> [What this task involves]: Repeat the listing exactly, minus the pictures.

> [Data to examine]:
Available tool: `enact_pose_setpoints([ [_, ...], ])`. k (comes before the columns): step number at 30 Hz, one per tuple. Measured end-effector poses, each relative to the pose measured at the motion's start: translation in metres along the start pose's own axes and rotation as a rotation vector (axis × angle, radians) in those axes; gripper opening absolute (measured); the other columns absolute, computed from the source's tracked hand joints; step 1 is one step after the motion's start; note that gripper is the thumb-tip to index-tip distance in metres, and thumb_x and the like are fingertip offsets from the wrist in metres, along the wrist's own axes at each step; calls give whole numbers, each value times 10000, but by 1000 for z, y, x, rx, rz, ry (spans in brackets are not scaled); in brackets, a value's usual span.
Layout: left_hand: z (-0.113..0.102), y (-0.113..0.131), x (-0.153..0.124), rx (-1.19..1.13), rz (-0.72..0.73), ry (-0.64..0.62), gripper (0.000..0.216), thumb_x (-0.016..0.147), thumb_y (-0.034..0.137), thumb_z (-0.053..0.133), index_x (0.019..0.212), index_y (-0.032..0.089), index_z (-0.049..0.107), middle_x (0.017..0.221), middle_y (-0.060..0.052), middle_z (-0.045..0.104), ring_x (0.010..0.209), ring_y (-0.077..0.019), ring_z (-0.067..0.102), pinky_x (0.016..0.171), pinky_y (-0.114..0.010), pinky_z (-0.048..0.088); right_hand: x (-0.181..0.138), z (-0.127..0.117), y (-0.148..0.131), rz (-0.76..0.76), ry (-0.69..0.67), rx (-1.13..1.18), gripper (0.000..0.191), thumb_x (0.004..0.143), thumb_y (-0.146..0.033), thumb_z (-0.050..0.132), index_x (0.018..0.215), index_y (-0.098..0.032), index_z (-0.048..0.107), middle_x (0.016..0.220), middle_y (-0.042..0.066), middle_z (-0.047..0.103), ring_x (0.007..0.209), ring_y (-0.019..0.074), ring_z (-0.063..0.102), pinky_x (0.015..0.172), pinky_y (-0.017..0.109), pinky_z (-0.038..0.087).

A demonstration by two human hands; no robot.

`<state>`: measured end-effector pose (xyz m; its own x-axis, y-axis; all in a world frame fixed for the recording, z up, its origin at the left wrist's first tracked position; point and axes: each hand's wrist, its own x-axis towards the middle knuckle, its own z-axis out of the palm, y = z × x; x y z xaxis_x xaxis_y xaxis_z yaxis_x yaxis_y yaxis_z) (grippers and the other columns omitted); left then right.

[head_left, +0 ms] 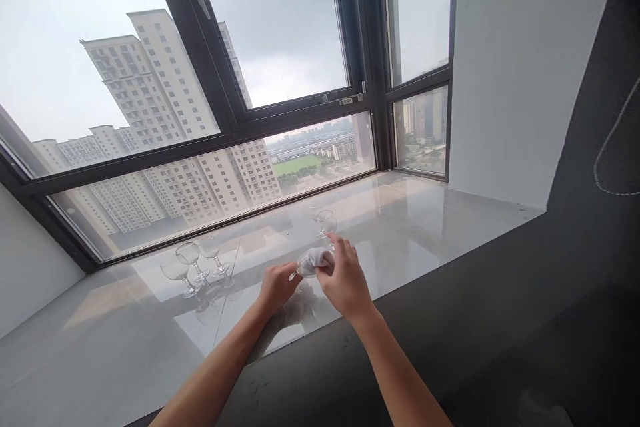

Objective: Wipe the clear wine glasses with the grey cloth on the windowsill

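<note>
Both of my hands meet over the glossy window sill (410, 227). My left hand (277, 285) is closed on the stem end of a small glass (295, 273), most of which is hidden. My right hand (344, 278) is closed on a white cloth (314, 259) that is wrapped round the bowl of that glass. Another stemmed glass (325, 221) stands upright on the sill just beyond my right hand. Three more stemmed glasses (193, 263) stand in a group to the left.
Large dark-framed windows (235, 123) run along the back of the sill, with tower blocks outside. A white wall (515, 67) closes the sill on the right. A dark surface (500, 320) lies in front of the sill.
</note>
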<state>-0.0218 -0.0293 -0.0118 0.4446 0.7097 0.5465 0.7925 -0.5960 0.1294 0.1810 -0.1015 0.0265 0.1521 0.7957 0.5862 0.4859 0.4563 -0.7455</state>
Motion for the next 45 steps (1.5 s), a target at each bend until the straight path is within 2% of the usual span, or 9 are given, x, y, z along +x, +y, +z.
enact_pose_setpoints([
  [3,1,-1,0,10,-9,0,220,884,253,570,710,188,688,655,5,665,573,-104,528,581,-210,302,1,-3,4,77,-59,60,587,807,-200,574,1366,-257,402,1127,69,623,954,222,629,786,330,511],
  [5,1,-1,0,7,-15,4,232,891,263,564,709,188,688,653,3,665,574,-105,531,581,-210,301,1,-5,4,80,-67,69,581,830,-207,555,1380,-263,378,1086,53,637,895,206,639,748,307,503],
  [14,3,-2,0,-27,13,32,275,886,265,565,641,173,652,606,17,610,532,-87,442,565,-215,287,2,-13,-2,-37,-155,108,511,836,-156,525,1331,-262,455,1043,42,668,911,192,636,769,281,481],
  [22,1,1,0,-58,15,52,359,912,316,518,603,163,623,579,17,575,516,-82,403,552,-212,288,0,-18,-10,-4,-178,129,522,854,-384,609,1343,-263,471,1021,43,683,925,201,647,747,270,486],
  [27,-2,3,0,-55,15,11,297,899,282,527,659,174,665,639,6,623,544,-84,430,574,-208,305,0,-12,-8,30,-132,49,474,845,-281,577,1311,-257,497,1016,47,671,902,200,639,723,274,482],
  [35,0,3,1,-69,-13,28,333,911,324,526,654,169,670,603,11,601,538,-87,423,565,-210,299,-1,-9,-9,-124,-80,-12,560,875,-158,468,1416,-249,354,1287,104,559,1024,216,593,752,301,490],
  [38,-1,3,1,-91,-15,46,310,897,307,542,657,167,678,604,9,606,543,-88,444,569,-207,306,-2,-11,-12,-135,-134,-21,600,902,-153,430,1471,-269,278,1227,92,582,965,207,600,731,302,487],
  [43,-1,2,1,-95,-14,18,253,873,235,547,671,167,683,618,4,623,548,-91,468,574,-206,315,-3,-18,-15,-95,-208,-36,660,852,-315,617,1448,-305,334,1144,72,591,909,210,596,765,328,493],
  [45,-1,2,1,-84,-19,5,249,866,237,549,668,169,684,623,1,629,551,-94,474,578,-209,321,-2,-20,-14,-87,-225,-51,710,815,-299,655,1450,-310,340,1134,72,586,916,213,589,754,316,493],
])
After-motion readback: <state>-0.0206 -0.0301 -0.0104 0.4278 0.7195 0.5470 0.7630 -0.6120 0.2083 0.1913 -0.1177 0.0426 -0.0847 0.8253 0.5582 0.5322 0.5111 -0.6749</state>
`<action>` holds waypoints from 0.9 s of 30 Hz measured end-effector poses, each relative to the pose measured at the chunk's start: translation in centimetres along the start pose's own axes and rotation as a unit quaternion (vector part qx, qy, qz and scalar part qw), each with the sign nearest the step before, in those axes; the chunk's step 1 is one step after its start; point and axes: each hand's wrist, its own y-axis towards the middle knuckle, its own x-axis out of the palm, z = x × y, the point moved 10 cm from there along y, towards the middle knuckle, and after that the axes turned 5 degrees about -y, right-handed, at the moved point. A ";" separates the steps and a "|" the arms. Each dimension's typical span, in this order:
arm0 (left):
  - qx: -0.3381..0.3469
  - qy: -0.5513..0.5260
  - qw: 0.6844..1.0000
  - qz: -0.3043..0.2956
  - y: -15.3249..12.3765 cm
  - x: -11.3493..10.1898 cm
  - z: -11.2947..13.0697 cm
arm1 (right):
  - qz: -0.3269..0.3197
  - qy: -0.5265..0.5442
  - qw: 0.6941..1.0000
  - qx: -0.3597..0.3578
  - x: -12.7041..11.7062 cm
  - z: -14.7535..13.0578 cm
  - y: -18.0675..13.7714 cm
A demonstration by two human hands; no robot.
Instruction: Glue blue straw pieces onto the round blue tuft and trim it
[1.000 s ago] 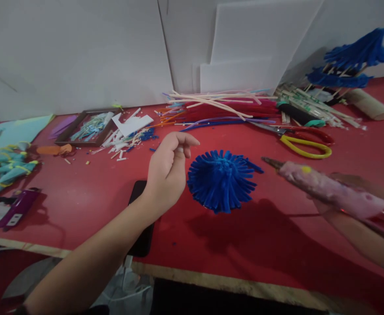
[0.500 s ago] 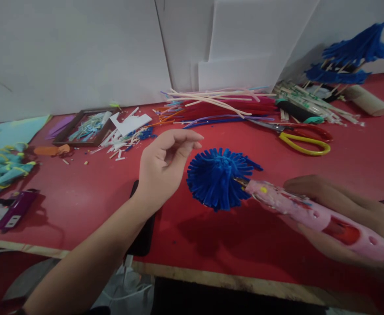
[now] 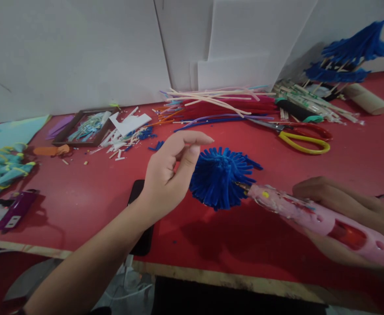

> [Result]:
Available tool: `enact_pose_setpoints([ [_, ...], ])`. k (comes before the columns): step number at 30 Hz, one per tuple. Measured end-effector poses, each relative to the pose measured at the motion's start: translation in metres along the start pose's own axes and rotation as a rotation vector (axis × angle, radians) in those axes; gripper opening absolute (measured); the other columns absolute, computed from the source's tracked hand joints; step 1 is one step after the motion's start; note that gripper is the thumb-tip to index-tip distance in metres, and thumb_x and the like are fingertip offsets from the wrist in metres, along the wrist's own axes at each step; calls give whole numbers, each value times 10000, but by 1000 for z, y, x, rx, rz, ry (spans in brackets are not scaled); in brackets, a value's usual span.
Layout: left_hand: z (-0.113..0.102), y (-0.113..0.131), x (-0.153..0.124), rx (-1.19..1.13), rz (-0.72..0.73), ry (-0.64..0.62), gripper (0.000..0.216), thumb_x (-0.016..0.147), thumb_y (-0.034..0.137), thumb_z (-0.053..0.133), index_x (0.019..0.212), index_y (-0.032..0.089), index_z (-0.049..0.107), middle_x (0.017..0.221), middle_y (-0.060..0.052), middle_z (-0.045..0.104), ring_x (0.010..0.209), ring_y (-0.077..0.019), ring_z (-0.067..0.102), pinky_x (0.016..0.171), pinky_y (-0.114..0.010), pinky_z (-0.048..0.088); right_hand: x (-0.181..0.138), z (-0.127..0.117), y (-0.148..0.131), rz (-0.76..0.76), ry (-0.69..0.67), rx (-1.13..1.18), gripper (0.000..0.191), thumb_x (0.004..0.143), thumb_y (-0.146..0.033), thumb_z (-0.050..0.132), index_x (0.018..0.215), index_y (-0.098..0.032), index_z (-0.048..0.107), middle_x (0.016..0.220), middle_y (-0.042..0.066), middle_z (-0.047..0.103), ring_x (0.007..0.209), ring_y (-0.019..0.074), ring_z (-0.063..0.102), pinky_x (0.015..0.172), pinky_y (-0.017..0.109), pinky_z (-0.038..0.087).

A demonstration by two human hands; no robot.

`<state>`: measured end-effector pose (xyz m; its own x-axis, y-axis; all in a world frame fixed for the recording, z up, its origin at the left wrist's first tracked position; point and axes: each hand's wrist, its own x-axis towards the middle knuckle, its own z-axis out of the palm, y = z × x; x y z xaxis_x xaxis_y xaxis_z yaxis_x yaxis_y yaxis_z) (grippers and the other columns omitted); left then right.

[head_left, +0 ms] 

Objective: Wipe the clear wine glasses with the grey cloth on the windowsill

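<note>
Both of my hands meet over the glossy window sill (410, 227). My left hand (277, 285) is closed on the stem end of a small glass (295, 273), most of which is hidden. My right hand (344, 278) is closed on a white cloth (314, 259) that is wrapped round the bowl of that glass. Another stemmed glass (325, 221) stands upright on the sill just beyond my right hand. Three more stemmed glasses (193, 263) stand in a group to the left.
Large dark-framed windows (235, 123) run along the back of the sill, with tower blocks outside. A white wall (515, 67) closes the sill on the right. A dark surface (500, 320) lies in front of the sill.
</note>
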<state>-0.0218 -0.0293 -0.0118 0.4446 0.7097 0.5465 0.7925 -0.5960 0.1294 0.1810 -0.1015 0.0265 0.1521 0.7957 0.5862 0.4859 0.4563 -0.7455</state>
Motion for the next 45 steps (1.5 s), a target at each bend until the straight path is within 2% of the usual span, or 9 are given, x, y, z along +x, +y, +z.
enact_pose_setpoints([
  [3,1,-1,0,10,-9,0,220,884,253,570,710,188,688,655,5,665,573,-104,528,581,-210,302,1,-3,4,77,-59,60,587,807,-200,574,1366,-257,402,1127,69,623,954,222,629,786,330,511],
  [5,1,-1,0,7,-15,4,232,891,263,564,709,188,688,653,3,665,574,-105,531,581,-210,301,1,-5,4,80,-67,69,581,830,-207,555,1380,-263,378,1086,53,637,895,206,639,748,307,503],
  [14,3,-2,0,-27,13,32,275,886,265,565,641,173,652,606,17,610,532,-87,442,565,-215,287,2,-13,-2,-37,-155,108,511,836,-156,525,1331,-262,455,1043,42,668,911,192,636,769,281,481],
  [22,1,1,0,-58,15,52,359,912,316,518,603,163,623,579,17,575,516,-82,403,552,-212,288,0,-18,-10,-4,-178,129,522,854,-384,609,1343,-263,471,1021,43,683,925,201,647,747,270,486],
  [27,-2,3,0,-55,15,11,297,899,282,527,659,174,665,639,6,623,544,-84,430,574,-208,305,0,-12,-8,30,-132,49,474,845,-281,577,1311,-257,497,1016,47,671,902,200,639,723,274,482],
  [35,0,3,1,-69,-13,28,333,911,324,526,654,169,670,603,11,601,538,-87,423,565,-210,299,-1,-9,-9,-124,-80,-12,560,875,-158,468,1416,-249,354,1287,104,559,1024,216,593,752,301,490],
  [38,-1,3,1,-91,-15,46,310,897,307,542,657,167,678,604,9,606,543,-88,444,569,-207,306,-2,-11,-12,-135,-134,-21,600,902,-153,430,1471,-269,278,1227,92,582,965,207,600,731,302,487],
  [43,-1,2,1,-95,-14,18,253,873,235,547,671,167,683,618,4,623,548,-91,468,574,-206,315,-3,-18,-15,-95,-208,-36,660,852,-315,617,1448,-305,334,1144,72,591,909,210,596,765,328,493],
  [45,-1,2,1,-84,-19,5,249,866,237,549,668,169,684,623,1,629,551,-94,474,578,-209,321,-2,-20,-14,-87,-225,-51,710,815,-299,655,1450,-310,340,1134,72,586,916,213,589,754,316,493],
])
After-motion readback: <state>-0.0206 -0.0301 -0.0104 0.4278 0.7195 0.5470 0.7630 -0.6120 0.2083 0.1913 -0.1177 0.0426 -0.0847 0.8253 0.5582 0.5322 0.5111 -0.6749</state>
`<action>` holds waypoints from 0.9 s of 30 Hz measured end-effector poses, each relative to the pose measured at the chunk's start: translation in centimetres along the start pose's own axes and rotation as a unit quaternion (vector part qx, qy, qz and scalar part qw), each with the sign nearest the step before, in those axes; the chunk's step 1 is one step after its start; point and axes: each hand's wrist, its own y-axis towards the middle knuckle, its own x-axis out of the palm, z = x × y, the point moved 10 cm from there along y, towards the middle knuckle, and after that the axes turned 5 degrees about -y, right-handed, at the moved point. A ";" separates the steps and a "|" the arms. Each dimension's typical span, in this order:
arm0 (left):
  - qx: -0.3381..0.3469
  - qy: -0.5513..0.5260
  - qw: 0.6844..1.0000
  - qz: -0.3043..0.2956
  - y: -15.3249..12.3765 cm
  - x: -11.3493..10.1898 cm
  - z: -11.2947..13.0697 cm
arm1 (right):
  - qz: -0.3269..0.3197
  - qy: -0.5265..0.5442
  - qw: 0.6941..1.0000
  - qx: -0.3597..0.3578
  - x: -12.7041..11.7062 cm
  - z: -14.7535..13.0578 cm
  - y: -18.0675..13.7714 cm
A demonstration by two human hands; no robot.
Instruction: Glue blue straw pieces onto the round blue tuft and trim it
[1.000 s ago] 
[0.500 s ago] 
[now] 

The answer has been given, and the exercise is done.